## Work order
Give back exactly the lines of the material below, starting with the line with "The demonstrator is" and going on through the line with "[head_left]".

## Material shown

****************************************

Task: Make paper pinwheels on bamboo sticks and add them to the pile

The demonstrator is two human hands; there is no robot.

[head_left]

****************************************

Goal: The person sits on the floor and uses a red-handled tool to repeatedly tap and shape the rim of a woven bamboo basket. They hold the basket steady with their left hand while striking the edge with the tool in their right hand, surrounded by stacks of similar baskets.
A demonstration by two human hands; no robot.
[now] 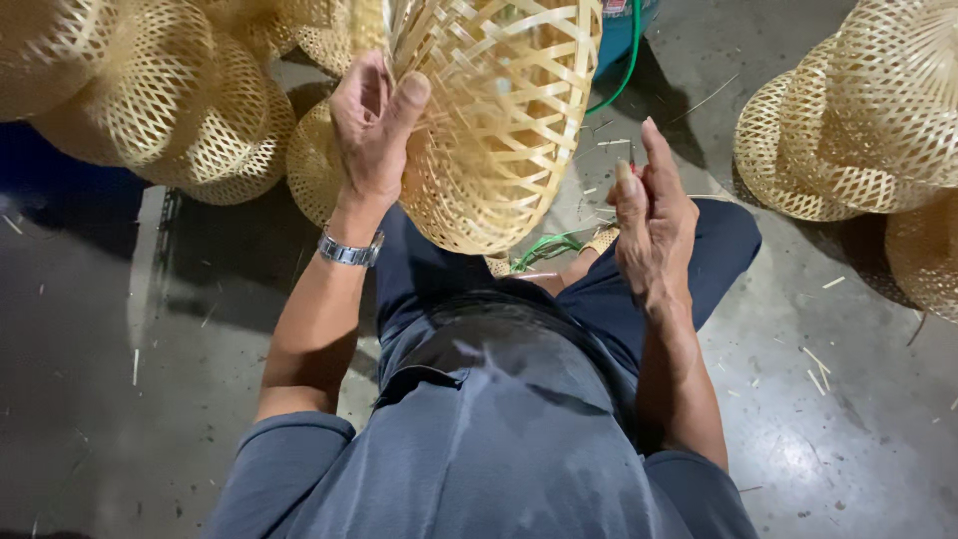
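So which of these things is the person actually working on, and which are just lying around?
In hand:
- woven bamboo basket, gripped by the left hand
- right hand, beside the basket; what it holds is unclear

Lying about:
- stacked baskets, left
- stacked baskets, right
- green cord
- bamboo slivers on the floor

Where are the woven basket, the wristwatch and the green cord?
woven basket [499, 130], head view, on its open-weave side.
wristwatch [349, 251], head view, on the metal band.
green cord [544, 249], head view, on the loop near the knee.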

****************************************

## Answer to this problem
The demonstrator is two human hands; there is no robot.

[head_left]

No additional work is needed on this exercise.